- ACTIVITY
Print the lines below from the line with "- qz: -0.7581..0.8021" to the line with "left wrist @" exactly, keeping both ends, and print no pictures.

**** DATA BLOCK ****

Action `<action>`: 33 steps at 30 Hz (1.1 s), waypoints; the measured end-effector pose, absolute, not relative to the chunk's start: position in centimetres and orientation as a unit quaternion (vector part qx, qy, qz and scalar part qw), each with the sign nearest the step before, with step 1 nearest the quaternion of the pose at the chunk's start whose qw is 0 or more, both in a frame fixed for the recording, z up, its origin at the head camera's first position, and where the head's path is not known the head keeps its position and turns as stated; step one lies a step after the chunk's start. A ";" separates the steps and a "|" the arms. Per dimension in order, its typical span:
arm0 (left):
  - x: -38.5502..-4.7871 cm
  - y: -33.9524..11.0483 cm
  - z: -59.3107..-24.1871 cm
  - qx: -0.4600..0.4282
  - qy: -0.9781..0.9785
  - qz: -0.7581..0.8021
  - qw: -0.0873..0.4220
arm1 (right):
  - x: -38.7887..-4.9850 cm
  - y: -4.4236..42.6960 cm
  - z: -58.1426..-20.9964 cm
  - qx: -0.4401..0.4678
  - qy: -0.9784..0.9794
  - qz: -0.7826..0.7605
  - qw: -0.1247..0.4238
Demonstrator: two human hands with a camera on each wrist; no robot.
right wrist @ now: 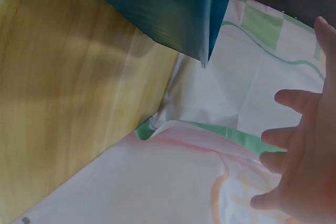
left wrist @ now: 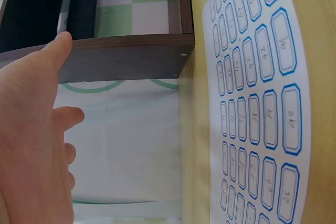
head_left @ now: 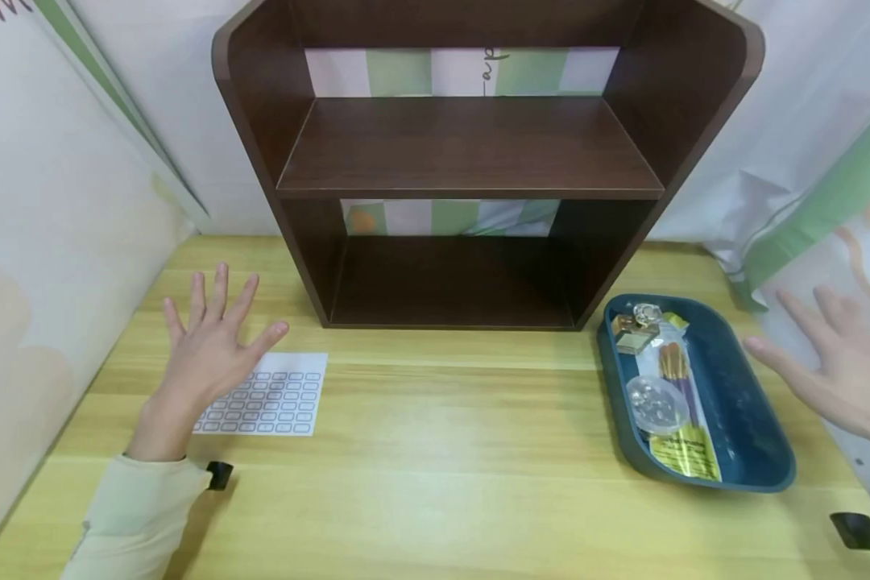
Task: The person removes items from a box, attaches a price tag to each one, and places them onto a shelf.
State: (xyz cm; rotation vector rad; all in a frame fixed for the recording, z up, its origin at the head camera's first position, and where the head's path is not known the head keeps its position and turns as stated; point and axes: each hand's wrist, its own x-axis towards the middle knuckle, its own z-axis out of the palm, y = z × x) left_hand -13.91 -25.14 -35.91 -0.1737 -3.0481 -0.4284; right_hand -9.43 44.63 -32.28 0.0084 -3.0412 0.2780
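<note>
My left hand [head_left: 206,350] hovers with fingers spread over a white sheet of blue-bordered labels [head_left: 290,399], covering part of it. Handwritten marks fill the labels [left wrist: 254,111] in the left wrist view. On the far right, my right hand [head_left: 844,366] is spread in the air beside a dark blue plastic bin [head_left: 747,419], apart from it. Inside the bin lie a small perfume bottle [head_left: 633,332], a packet of brushes [head_left: 674,366] and a round clear container [head_left: 656,404] with small pieces in it. Neither hand holds anything.
A dark brown wooden shelf unit [head_left: 471,149] stands at the back of the wooden table [head_left: 449,451]. Printed white and green cloth [head_left: 58,201] hangs around the table's left, back and right sides. Black wrist straps [head_left: 220,475] show near both wrists.
</note>
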 end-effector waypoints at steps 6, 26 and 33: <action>-13.7 -25.1 -35.6 -0.067 -0.979 -0.189 0.044 | -9.4 45.6 -32.9 0.026 -0.983 0.175 0.045; -13.5 -23.2 -36.2 -0.049 -0.835 -0.543 0.080 | -8.8 47.7 -34.9 0.061 -0.920 0.381 0.063; -13.4 -22.6 -36.4 -0.038 -0.755 -0.653 0.049 | -9.0 48.9 -35.8 0.083 -0.859 0.505 0.014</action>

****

- EXERCISE RESULT
  - qz: -0.7581..0.8021
  - qw: -0.0873..0.4220
arm1 (right):
  - x: -38.7887..-4.9850 cm
  - y: -4.4236..42.6960 cm
  - z: -58.1426..-20.9964 cm
  - qx: -0.4401..0.4678
  - qy: -0.9784..0.9794
  - qz: -0.7826..0.7605
  - qw: -0.1247..0.4238
Demonstrator: two human hands with a camera on each wrist; no robot.
right wrist @ now: 
left wrist @ now: 

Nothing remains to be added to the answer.